PG, I eat a cereal called Flax Plus, you can find it at some stores and places like Whole Foods. It has the seed ground up in the cereal, so no annoying seeds. It tastes pretty good too.
No way of knowing who put the flirting story out there. Wilde does seem desperate for attention, but I could see Jake's camp doing it too.
"keeping those lips soft and supple, or healing them from too much ...ummm use" Now that's a nice image to take with me to work today. This is swimming weather. Good chance Jake and his kids are spending time in the back yard pool so its probably sunscreen.
Tom, your comments re clues to my protege being gay are dead on. Its all friends, friends, friends. The only reference to a female so far has been to a sister. The fact that hes gay has not stopped him from being the lead actor is my most recent fantasies. Cute and sexy is cute and sexy.

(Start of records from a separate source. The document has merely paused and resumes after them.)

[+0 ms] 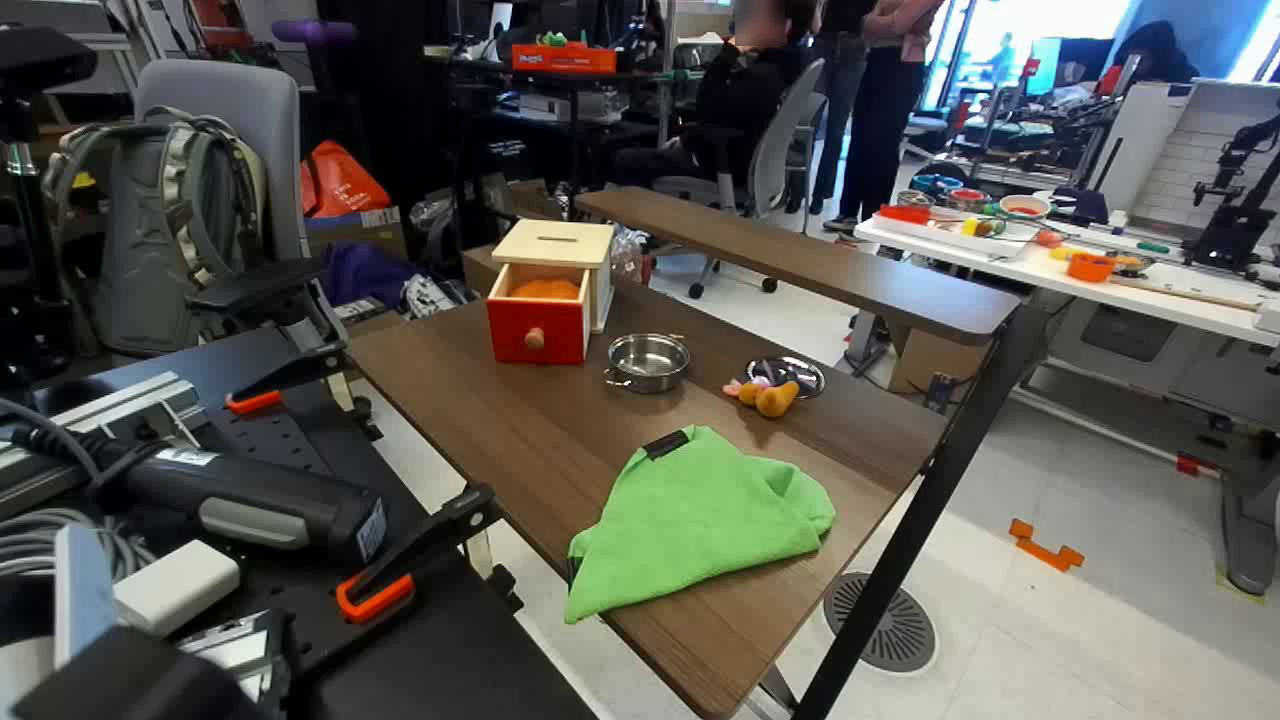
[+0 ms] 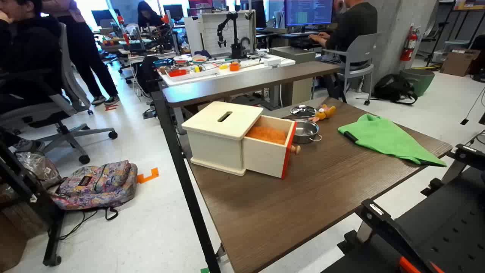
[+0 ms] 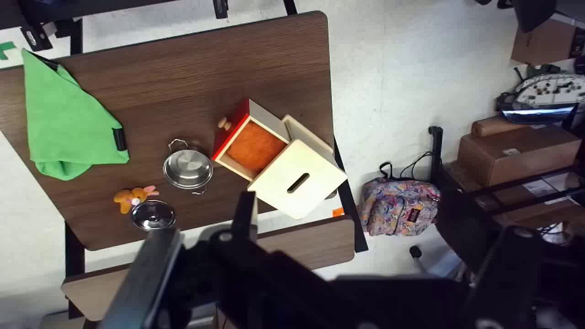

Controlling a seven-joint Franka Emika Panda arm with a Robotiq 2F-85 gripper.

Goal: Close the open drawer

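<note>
Red-fronted, pale wooden drawer (image 2: 266,156) protrudes from its cube-shaped tan wooden box (image 2: 218,146) on the brown wood-grain table (image 2: 322,193), judged light and rigid, best pushed squarely at its round wooden knob (image 2: 295,149), while the black gripper (image 3: 208,214) has fingers apart, holding nothing.

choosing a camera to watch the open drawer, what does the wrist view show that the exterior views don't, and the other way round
Only the wrist view: the gripper, open.

Only the exterior views: a cluttered white table with a black robot arm, in both exterior views; and, in an exterior view, a red fire extinguisher.

Shared by all: the open drawer in its wooden box, metal pot, lid, orange toy, green cloth and brown table.
</note>
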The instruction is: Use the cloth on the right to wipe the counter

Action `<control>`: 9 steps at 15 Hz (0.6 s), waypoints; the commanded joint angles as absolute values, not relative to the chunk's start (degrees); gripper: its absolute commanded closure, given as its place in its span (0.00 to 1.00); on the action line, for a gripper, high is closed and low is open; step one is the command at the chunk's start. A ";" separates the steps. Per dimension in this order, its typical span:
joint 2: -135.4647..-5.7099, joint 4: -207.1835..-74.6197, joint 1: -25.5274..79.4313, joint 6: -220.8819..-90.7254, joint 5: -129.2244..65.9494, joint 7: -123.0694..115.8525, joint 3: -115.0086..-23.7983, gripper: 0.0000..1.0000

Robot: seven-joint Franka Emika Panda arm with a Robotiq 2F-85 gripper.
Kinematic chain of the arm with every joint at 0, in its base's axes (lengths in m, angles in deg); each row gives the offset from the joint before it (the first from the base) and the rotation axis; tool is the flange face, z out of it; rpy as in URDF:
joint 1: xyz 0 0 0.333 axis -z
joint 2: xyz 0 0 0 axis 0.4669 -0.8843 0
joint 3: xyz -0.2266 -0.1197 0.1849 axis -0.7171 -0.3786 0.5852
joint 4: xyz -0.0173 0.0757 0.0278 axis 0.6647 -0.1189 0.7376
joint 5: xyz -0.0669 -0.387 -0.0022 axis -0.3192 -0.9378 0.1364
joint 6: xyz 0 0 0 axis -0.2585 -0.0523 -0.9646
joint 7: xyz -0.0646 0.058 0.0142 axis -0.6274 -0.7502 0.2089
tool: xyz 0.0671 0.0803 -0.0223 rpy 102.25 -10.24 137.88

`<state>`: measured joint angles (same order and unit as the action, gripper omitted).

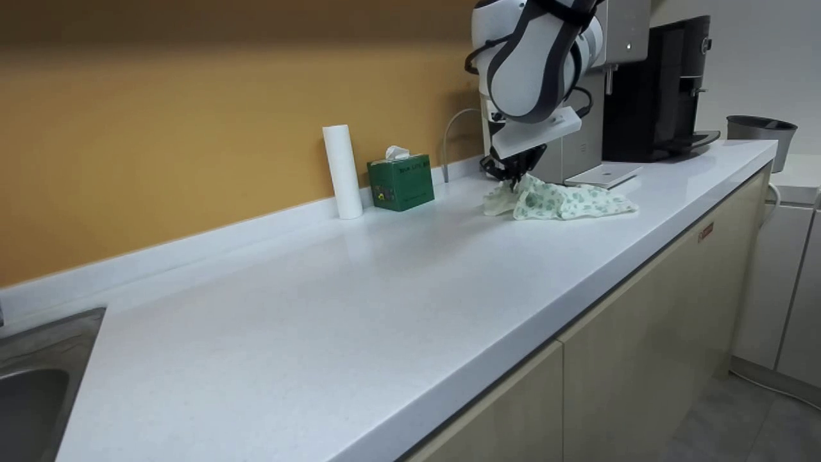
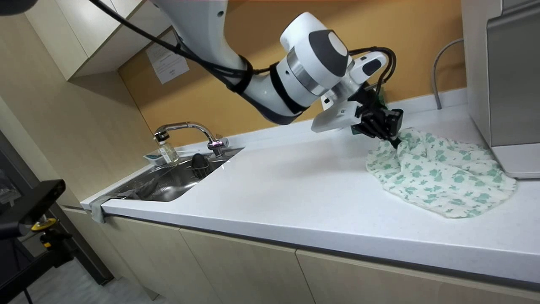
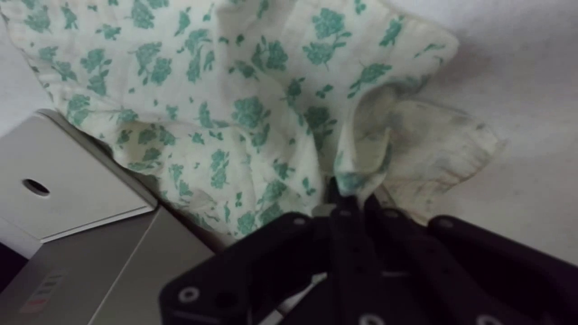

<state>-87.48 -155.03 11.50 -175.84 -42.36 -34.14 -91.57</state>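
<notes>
The cloth is white with a green flower print. In both exterior views the cloth (image 1: 571, 204) (image 2: 451, 181) lies crumpled and spread on the white counter (image 1: 288, 333) (image 2: 295, 185). My gripper (image 1: 513, 182) (image 2: 395, 142) points down at the cloth's edge, low over the counter. In the wrist view the gripper (image 3: 354, 196) has its fingers closed together on a pinched fold of the cloth (image 3: 244, 108). Most of the cloth fans out from the fingers, and a small flap lies on the far side of them. The very fingertips are partly hidden by the fold.
A grey machine (image 2: 514, 88) with a white tray (image 1: 606, 175) stands close beside the cloth. A black coffee machine (image 1: 641, 96) is behind it. A green tissue box (image 1: 401, 183) and a white paper roll (image 1: 343, 172) stand by the wall. The sink (image 2: 173, 192) and faucet (image 2: 190, 126) are at the opposite end.
</notes>
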 commanded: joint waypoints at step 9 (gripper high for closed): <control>-71.37 -175.61 12.81 -171.06 -52.02 -44.52 -91.78 0.99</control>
<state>-76.99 -169.37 11.90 -172.39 -48.49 -40.39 -92.55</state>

No way of knowing who put the flirting story out there. Wilde does seem desperate for attention, but I could see Jake's camp doing it too.
One of the key questions I ask myself when it comes to publicity is who benefits the most. Since Jake is already getting significant positive coverage for this upcoming episode, I see no reason for his people to float such cheesy and frankly pretty irrelevant gossipy innuendos and assignations about "touchy feely" stuff at Chateau Marmont. Certainly this "Who should Olivia Date?" nonsense doesn't fit the demographic Jake and Bear are aiming for with this Discovery adventure. Add in how the blurbs about Ryan Gosling, Justin Timberlake and Bradley Cooper all sound alike and there's a pretty good chance that Olivia Wilde's team are the procreators of this nonsense.
the real m said...
"keeping those lips soft and supple, or healing them from too much ...ummm use" Now that's a nice image to take with me to work today. This is swimming weather. Good chance Jake and his kids are spending time in the back yard pool so its probably sunscreen.
Tom, your comments re clues to my protege being gay are dead on. Its all friends, friends, friends. The only reference to a female so far has been to a sister. The fact that hes gay has not stopped him from being the lead actor is my most recent fantasies. Cute and sexy is cute and sexy.
Cool ur jets girl. This guy must be hot. Does he have an older brother for Tom of Olay:-)
LOLLLL!!! Tom, you're killing me.
Jake is all about the cheesy when it comes to bearding. And Jake and his people I'm sure are happy with anything that shows how Jake looooves the women and can't possibly be gay. It's also very convenient to use someone who is all too happy to have her name associated with any man in HW with gay rumors attached to him.
Jake hasn't been bearding since the whole Swift joke though. That's been nearly 7 months.
I don't disagree that Jake acts like an idiot when he's bearding, but in the grand scheme of things he's been pretty tame lately. Wilde is obviously looking for a bearding contract. Don't think Jake is much interested. Time will tell though.